#### Your goal:
For every line that contains the string "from", pull that line out of the material below.

#### Data:

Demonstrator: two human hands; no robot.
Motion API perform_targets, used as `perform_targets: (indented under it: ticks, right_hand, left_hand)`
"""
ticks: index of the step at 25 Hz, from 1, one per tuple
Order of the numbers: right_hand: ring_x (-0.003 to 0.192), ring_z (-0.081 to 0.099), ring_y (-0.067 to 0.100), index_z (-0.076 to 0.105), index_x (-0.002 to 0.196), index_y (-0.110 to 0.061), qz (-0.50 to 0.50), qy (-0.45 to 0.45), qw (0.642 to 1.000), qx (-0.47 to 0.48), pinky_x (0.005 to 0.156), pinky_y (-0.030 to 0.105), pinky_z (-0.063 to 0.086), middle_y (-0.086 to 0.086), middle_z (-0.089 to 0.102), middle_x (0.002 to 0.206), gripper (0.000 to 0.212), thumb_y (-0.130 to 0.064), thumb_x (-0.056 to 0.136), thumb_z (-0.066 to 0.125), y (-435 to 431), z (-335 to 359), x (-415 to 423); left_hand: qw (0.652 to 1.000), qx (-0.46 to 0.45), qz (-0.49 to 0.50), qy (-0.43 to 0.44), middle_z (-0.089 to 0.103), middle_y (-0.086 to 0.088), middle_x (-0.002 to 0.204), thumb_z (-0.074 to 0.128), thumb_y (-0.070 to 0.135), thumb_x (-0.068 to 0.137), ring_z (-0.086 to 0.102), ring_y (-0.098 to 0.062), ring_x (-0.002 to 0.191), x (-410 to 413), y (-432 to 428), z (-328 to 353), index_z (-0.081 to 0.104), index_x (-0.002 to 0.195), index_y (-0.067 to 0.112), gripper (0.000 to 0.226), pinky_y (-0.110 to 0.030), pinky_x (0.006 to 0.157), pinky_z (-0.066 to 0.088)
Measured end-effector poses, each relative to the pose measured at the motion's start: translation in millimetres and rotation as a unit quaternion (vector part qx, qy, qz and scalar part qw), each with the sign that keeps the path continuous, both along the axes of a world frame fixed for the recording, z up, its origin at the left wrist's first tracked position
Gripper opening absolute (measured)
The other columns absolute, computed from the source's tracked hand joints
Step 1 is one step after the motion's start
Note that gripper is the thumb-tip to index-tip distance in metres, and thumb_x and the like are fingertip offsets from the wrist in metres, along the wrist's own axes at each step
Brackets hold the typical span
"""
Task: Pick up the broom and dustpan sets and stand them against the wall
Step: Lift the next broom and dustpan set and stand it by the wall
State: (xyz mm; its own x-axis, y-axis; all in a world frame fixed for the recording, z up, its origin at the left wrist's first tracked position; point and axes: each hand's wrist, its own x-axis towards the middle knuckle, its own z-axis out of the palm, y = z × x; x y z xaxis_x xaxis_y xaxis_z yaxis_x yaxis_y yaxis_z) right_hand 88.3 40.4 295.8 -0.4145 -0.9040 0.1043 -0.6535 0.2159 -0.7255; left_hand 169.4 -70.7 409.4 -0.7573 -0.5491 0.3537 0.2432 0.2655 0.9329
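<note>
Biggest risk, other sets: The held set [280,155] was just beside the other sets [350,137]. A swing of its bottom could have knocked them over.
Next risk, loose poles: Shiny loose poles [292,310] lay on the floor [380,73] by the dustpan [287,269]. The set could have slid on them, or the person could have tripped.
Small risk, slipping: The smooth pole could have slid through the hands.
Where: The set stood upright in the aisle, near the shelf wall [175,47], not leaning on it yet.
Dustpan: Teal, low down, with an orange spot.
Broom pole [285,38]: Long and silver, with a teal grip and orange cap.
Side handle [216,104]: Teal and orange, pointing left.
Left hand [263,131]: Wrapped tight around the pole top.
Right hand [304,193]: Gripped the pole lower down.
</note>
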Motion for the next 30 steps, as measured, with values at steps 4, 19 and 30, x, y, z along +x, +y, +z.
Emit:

#### Answer to this task:
ticks: index of the step at 25 Hz, from 1, one per tuple
The other columns absolute, computed from the source's tracked hand joints
Note that gripper is the thumb-tip to index-tip distance in metres, and thumb_x and the like are fingertip offsets from the wrist in metres, along the wrist's own axes at each step

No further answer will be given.